::: Provided entries :::

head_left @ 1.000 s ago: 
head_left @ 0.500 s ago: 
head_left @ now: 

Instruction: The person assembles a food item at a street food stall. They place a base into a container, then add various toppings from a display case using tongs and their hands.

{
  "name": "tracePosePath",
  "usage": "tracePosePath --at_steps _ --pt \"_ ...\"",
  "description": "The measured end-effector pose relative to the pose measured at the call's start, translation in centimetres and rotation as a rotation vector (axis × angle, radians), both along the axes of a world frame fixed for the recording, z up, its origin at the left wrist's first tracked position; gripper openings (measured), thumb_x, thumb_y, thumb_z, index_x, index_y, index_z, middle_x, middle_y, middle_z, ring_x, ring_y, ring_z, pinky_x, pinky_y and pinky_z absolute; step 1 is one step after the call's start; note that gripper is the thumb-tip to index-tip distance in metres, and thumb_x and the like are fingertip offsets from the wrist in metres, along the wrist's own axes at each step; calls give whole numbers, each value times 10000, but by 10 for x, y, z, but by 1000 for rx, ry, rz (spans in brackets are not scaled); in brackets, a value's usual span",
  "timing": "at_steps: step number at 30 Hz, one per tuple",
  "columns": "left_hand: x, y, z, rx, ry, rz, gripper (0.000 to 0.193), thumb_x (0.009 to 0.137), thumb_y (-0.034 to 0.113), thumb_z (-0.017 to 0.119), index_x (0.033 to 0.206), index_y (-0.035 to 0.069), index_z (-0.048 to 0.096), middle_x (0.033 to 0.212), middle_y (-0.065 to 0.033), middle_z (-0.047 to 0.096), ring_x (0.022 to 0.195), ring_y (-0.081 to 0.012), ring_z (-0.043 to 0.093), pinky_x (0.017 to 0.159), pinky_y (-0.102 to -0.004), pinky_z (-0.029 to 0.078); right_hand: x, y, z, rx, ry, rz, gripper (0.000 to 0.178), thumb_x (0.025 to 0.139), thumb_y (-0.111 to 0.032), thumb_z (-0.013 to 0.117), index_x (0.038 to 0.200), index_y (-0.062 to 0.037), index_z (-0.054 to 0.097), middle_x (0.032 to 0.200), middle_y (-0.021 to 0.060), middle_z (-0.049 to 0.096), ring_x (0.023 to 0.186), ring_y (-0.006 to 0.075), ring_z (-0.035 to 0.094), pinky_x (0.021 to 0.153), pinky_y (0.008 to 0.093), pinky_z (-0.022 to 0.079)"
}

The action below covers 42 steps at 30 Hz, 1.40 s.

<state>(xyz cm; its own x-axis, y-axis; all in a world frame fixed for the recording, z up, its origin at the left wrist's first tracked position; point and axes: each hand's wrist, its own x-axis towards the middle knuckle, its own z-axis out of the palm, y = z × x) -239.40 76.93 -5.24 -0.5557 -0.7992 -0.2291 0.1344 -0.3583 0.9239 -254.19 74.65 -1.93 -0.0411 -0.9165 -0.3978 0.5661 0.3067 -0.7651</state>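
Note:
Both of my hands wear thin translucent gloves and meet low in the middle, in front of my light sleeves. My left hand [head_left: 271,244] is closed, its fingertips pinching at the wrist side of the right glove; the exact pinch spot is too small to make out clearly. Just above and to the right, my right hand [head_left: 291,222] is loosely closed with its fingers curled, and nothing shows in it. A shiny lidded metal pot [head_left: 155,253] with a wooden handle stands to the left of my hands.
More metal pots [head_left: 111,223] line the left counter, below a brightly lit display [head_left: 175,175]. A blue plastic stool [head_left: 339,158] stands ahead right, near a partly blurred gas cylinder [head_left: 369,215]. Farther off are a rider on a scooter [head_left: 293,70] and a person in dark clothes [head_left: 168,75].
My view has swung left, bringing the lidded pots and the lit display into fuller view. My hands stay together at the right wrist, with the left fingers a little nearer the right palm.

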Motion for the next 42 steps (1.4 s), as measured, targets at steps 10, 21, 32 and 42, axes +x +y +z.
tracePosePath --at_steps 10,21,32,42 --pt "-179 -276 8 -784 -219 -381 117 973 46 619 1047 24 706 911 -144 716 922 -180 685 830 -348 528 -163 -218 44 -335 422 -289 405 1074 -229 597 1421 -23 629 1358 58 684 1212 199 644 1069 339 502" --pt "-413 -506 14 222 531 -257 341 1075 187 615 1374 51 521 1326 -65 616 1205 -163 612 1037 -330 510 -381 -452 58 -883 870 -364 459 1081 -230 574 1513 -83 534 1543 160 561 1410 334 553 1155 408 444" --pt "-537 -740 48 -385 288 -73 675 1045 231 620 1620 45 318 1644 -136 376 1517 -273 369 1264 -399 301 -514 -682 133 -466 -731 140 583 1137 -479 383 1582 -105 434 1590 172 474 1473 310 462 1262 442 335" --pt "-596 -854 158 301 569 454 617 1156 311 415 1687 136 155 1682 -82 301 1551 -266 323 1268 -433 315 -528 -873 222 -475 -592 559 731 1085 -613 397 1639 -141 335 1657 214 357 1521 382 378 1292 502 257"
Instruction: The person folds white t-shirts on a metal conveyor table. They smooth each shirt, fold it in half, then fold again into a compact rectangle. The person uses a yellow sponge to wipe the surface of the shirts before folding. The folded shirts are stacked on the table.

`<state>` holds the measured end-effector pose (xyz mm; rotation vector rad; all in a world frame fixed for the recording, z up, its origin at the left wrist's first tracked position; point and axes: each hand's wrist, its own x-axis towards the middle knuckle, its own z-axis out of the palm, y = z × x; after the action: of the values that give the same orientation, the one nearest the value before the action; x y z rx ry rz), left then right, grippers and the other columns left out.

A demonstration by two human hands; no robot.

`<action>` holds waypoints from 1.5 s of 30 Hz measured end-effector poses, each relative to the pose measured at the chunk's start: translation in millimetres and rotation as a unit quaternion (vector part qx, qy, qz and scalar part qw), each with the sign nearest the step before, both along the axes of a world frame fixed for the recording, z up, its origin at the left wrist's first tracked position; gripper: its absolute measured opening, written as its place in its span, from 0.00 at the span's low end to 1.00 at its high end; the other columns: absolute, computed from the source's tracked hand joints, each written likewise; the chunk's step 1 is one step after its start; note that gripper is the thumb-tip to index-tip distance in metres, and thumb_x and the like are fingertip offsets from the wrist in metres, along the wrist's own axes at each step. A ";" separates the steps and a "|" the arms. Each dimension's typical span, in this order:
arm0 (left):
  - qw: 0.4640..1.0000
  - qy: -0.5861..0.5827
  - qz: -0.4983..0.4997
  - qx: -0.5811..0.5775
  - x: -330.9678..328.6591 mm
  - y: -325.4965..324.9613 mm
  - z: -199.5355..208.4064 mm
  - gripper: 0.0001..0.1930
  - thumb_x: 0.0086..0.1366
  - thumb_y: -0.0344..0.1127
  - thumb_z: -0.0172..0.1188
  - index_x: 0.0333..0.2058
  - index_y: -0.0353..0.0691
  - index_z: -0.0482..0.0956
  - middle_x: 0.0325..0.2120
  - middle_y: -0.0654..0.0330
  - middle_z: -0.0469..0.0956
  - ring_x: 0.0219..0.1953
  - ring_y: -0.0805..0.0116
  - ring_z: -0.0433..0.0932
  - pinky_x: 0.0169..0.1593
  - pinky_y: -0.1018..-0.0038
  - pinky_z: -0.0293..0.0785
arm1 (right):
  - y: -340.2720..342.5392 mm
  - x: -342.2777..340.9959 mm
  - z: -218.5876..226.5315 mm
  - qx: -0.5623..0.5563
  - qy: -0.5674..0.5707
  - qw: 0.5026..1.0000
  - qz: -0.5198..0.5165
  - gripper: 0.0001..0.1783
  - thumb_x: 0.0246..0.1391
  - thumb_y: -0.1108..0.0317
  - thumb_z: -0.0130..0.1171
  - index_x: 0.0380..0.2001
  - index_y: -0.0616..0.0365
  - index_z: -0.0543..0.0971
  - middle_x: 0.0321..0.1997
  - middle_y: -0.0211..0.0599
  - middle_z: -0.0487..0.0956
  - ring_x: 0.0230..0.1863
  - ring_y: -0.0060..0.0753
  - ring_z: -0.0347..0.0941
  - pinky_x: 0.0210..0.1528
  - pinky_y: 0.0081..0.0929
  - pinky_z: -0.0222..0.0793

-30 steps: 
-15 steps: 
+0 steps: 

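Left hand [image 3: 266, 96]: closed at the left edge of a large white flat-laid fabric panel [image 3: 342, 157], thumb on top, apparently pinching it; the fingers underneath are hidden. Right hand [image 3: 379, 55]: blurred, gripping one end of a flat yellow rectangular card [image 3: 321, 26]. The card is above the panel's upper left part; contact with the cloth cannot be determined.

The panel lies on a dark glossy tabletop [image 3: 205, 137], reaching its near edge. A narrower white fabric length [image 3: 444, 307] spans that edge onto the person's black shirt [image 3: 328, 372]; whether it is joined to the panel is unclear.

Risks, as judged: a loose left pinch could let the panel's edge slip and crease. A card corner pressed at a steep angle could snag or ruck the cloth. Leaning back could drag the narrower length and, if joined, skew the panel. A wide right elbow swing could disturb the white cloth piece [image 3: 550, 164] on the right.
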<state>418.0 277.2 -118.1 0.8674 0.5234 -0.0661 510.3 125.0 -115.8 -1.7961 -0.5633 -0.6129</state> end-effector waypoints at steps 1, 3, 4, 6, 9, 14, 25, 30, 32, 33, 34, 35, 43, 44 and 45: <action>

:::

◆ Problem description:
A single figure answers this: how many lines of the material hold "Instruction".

◆ Worked solution:
2